Nothing in the records below may change; print them all exactly.
━━━━━━
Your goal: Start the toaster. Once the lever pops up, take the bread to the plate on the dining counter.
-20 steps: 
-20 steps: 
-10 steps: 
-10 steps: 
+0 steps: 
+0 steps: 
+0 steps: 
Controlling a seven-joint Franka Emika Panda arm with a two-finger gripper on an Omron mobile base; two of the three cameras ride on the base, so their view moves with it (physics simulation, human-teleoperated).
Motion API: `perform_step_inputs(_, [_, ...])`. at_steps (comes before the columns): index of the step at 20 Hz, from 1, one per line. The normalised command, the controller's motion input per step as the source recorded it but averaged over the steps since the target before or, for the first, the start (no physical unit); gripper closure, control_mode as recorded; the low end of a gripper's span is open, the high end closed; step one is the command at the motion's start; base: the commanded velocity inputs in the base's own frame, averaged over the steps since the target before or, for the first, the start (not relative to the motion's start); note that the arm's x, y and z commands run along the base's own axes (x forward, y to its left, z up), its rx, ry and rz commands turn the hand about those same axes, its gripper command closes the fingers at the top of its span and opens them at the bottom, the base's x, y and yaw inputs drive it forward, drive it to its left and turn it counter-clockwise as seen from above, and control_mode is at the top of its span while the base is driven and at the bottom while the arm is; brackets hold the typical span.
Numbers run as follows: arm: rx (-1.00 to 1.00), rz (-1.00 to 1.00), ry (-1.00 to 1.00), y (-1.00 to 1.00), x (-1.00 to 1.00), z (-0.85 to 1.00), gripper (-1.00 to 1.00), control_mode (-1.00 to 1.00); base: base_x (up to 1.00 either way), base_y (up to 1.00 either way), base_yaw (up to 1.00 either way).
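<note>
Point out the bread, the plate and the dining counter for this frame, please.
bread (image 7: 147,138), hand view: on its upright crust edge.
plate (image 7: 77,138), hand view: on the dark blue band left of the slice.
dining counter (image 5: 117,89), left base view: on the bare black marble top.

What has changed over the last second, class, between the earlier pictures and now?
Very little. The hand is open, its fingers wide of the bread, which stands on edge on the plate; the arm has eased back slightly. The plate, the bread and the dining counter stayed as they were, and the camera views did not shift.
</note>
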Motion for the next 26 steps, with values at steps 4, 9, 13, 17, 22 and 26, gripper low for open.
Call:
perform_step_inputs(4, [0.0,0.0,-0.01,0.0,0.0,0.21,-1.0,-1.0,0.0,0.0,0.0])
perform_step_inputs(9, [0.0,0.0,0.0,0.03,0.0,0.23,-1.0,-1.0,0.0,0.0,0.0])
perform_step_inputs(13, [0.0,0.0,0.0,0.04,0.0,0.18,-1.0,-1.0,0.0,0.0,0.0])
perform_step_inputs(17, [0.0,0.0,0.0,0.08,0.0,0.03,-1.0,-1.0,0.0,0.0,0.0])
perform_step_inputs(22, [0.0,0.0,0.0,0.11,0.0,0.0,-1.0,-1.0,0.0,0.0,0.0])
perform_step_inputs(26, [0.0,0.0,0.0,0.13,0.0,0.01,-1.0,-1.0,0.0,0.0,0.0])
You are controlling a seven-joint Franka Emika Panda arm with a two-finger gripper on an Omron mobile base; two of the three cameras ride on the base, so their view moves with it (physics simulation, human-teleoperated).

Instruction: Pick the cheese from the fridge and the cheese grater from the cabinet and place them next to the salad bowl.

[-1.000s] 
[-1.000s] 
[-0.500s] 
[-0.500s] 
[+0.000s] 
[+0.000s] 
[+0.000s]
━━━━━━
Solution to this problem:
Your goal: Start the toaster. Once the lever pops up, take the bread to the plate on the dining counter.
-20 steps: 
-20 steps: 
-10 steps: 
-10 steps: 
+0 steps: 
+0 steps: 
+0 steps: 
Controlling a seven-joint Franka Emika Panda arm with a two-finger gripper on an Omron mobile base; two of the three cameras ride on the base, so their view moves with it (physics simulation, human-teleoperated).
Motion API: `perform_step_inputs(_, [_, ...])`. at_steps (comes before the columns): index of the step at 20 Hz, from 1, one per line. The normalised command, the controller's motion input per step as the source recorded it but averaged over the steps since the target before or, for the first, the start (no physical unit); gripper closure, control_mode as recorded; the low end of a gripper's span is open, the high end closed; step one is the command at the motion's start; base: the commanded velocity inputs in the base's own frame, averaged over the steps since the target before or, for the first, the start (not relative to the motion's start); note that the arm's x, y and z commands run along the base's own axes (x forward, y to its left, z up), its rx, ry and rz commands turn the hand about those same axes, its gripper command closes the fingers at the top of its span and opens them at the bottom, the base's x, y and yaw inputs drive it forward, drive it to its left and turn it counter-clockwise as seen from above, and control_mode is at the top of its span while the base is driven and at the bottom while the arm is; brackets hold the typical span.
Numbers run as follows: arm: rx (-1.00 to 1.00), rz (-1.00 to 1.00), ry (-1.00 to 1.00), y (-1.00 to 1.00), x (-1.00 to 1.00), z (-0.85 to 1.00), gripper (-1.00 to 1.00), control_mode (-1.00 to 1.00); base: base_x (up to 1.00 either way), base_y (up to 1.00 either way), base_yaw (up to 1.00 either way).
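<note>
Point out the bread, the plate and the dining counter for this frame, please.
bread (image 7: 147,138), hand view: on its upright crust edge.
plate (image 7: 77,138), hand view: on the dark blue band left of the slice.
dining counter (image 5: 117,89), left base view: on the bare black marble top.

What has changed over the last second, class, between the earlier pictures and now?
Very little. The hand is open, its fingers wide of the bread, which stands on edge on the plate; the arm has eased back slightly. The plate, the bread and the dining counter stayed as they were, and the camera views did not shift.
</note>
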Motion for the next 26 steps, with values at steps 4, 9, 13, 17, 22 and 26, gripper low for open.
Call:
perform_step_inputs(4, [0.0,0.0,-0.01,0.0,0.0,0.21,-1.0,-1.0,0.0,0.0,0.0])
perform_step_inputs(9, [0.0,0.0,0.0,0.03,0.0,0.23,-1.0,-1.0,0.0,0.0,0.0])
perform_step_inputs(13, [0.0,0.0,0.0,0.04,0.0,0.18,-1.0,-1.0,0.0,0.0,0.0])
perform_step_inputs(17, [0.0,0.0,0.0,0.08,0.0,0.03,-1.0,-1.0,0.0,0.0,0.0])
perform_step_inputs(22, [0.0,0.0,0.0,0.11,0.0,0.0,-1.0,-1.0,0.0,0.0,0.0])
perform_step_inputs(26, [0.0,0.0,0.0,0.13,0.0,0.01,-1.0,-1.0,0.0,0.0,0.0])
You are controlling a seven-joint Franka Emika Panda arm with a two-finger gripper on an Omron mobile base; two of the three cameras ride on the base, so their view moves with it (physics simulation, human-teleoperated).

Instruction: Pick the cheese from the fridge and the cheese grater from the cabinet and place them next to the salad bowl.

[-1.000s] 
[-1.000s] 
[-0.500s] 
[-0.500s] 
[+0.000s] 
[+0.000s] 
[+0.000s]

The response to this exercise is complete.